_DATA IN THIS EXERCISE_.
· · · ·

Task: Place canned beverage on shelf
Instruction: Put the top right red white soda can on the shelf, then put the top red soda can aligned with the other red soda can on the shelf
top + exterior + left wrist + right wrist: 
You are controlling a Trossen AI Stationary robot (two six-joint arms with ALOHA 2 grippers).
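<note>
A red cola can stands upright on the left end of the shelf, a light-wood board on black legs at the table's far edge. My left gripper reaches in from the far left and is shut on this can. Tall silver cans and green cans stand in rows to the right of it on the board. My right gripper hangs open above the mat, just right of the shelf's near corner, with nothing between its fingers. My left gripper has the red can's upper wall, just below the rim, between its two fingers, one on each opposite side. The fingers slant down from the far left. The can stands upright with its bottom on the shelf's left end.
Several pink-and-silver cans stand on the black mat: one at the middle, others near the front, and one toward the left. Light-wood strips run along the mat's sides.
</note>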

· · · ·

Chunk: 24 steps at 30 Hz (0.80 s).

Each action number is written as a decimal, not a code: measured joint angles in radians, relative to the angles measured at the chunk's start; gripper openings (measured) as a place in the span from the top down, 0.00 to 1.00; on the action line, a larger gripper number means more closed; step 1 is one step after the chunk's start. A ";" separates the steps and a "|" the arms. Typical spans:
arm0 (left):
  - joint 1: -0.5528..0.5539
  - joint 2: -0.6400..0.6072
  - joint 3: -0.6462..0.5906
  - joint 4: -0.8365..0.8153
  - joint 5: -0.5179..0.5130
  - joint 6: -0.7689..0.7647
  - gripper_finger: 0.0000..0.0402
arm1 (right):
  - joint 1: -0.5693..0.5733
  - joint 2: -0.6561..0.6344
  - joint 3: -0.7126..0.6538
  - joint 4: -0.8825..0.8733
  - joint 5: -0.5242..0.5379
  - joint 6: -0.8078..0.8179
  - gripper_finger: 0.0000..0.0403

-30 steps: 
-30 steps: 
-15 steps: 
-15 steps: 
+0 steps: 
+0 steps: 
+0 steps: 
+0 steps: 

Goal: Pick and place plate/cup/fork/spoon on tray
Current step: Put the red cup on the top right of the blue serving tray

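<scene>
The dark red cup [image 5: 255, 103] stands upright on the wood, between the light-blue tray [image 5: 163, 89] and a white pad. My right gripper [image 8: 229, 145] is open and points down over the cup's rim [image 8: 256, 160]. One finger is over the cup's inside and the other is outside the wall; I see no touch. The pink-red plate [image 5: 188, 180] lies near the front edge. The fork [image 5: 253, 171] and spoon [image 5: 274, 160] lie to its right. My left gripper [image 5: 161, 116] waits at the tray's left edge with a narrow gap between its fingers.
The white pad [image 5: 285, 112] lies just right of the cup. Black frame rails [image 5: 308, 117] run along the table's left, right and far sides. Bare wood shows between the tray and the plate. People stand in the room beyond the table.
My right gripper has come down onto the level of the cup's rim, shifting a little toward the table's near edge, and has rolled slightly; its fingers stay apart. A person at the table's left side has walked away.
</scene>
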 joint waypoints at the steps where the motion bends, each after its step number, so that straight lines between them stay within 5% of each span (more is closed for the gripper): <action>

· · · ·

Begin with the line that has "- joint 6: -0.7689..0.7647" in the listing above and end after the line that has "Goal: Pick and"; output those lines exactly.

  - joint 6: -0.7689..0.7647
  - gripper_finger: 0.0000..0.0402
arm1 (right):
  - joint 1: -0.5693..0.5733
  - joint 2: -0.6561..0.6344
  - joint 3: -0.7126..0.6538
  - joint 4: -0.8825..0.8733
  - joint 5: -0.5242..0.5379
  - joint 6: -0.8078..0.8179
  - gripper_finger: 0.0000..0.0403

-30 steps: 
-30 steps: 
-15 steps: 
-15 steps: 
+0 steps: 
+0 steps: 
+0 steps: 
+0 steps: 

Goal: Pick and place plate/cup/fork/spoon on tray

This exercise is now complete.